For students at Manhattan Country School, Martin Luther King, Jr. Day isn’t a day off from school, it’s a day to take to the streets to raise awareness about what they consider to be the most pressing social justice issues of their time. The Martin Luther King, Jr. Commemorative March, now in its 30th year, is organized by the school’s eighth-graders and illustrates one of the many ways MCS celebrates the man and the ideals that served as inspiration for the founding of the school.
The theme of this year’s march was “A New Revolution: Youth and Social Change,” inspired by the quote “Every generation needs a new revolution.” The march route included stops at Strawberry Fields and the James Baldwin Residence, the New-York Historical Society, the Soldiers and Sailors Memorial, the Joan of Arc Memorial and MCS. At each location, the eighth-graders eloquently delivered speeches about a host of civil rights issues, including sexual assault, police violence, mental health, DACA, education, homelessness and racism.
The march highlights how MCS’ progressive curriculum and commitment to social justice help students develop into articulate, compassionate activists. Under the guidance of English Teacher Tom Grattan, the eighth-graders spend several weeks planning the march. Through this process, the students develop a host of skills, such as brainstorming, collaborating, negotiating, conducting research and writing persuasively. What’s more, they learn from the experience the importance of literacy and leadership in producing public outcomes.

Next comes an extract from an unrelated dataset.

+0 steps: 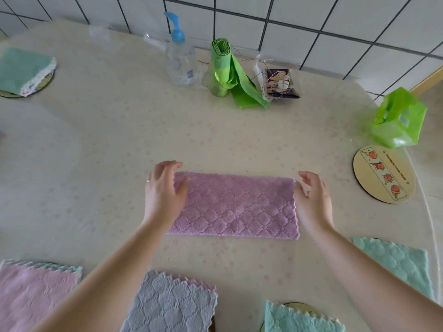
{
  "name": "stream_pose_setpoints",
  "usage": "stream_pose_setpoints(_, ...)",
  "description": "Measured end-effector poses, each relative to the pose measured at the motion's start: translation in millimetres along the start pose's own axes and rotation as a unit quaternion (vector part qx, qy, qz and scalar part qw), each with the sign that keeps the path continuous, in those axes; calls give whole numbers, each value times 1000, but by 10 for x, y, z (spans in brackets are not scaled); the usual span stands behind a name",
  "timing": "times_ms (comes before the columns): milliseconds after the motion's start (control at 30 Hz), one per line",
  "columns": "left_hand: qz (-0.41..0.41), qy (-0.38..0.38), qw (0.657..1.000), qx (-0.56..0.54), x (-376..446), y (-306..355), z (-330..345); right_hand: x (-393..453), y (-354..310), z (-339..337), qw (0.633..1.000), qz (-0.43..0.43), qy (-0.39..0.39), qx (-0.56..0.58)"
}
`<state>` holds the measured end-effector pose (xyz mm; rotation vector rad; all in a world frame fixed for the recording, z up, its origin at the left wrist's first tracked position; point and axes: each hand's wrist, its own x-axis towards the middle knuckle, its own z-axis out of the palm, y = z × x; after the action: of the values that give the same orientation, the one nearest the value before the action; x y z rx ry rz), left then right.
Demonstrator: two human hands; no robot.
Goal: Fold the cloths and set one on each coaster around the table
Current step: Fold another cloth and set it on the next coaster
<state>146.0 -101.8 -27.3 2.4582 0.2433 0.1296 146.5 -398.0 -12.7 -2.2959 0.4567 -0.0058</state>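
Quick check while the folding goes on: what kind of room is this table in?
Most likely a home kitchen or dining corner. A white tiled wall runs behind the table, which has a soft flowered covering; a pump bottle and a roll of green bags stand against the wall.

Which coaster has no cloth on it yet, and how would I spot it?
Look to the table's right edge, just below the crumpled green bag. The bare coaster lies there, a pale round disc printed with a strip of small orange figures. The other coasters are covered by cloths.

Purple quilted cloth (236, 207) folded to flat strip, centre table; bare coaster (383, 174) right.
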Motion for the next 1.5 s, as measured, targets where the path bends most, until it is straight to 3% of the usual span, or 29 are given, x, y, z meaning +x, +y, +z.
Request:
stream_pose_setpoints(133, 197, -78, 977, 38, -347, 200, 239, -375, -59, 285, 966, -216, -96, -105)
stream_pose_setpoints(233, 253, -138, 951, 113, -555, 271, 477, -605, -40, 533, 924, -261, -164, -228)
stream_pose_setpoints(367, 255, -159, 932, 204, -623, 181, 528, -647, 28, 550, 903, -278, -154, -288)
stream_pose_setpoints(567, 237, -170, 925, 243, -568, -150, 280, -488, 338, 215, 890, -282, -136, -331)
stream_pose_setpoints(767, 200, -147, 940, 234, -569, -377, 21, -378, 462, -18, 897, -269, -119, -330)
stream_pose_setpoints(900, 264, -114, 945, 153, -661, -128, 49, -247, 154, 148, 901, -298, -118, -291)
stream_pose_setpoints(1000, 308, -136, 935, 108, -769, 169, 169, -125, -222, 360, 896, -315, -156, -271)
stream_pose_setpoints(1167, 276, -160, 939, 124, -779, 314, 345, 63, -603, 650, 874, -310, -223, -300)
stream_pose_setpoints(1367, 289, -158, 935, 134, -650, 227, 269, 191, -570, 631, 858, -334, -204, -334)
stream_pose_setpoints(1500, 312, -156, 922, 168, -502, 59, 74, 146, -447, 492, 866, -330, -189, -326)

“The concept of a student-organized march has galvanized the graduating class to work together in a unique leadership project,” explains Michèle Solá, Manhattan Country School’s director. “This year’s march, like so many others, provides a foundation on which a lifetime of participation in democratic society can be built. The route is long and the weather is usually cold, but one never tires of seeing education be this intentional.”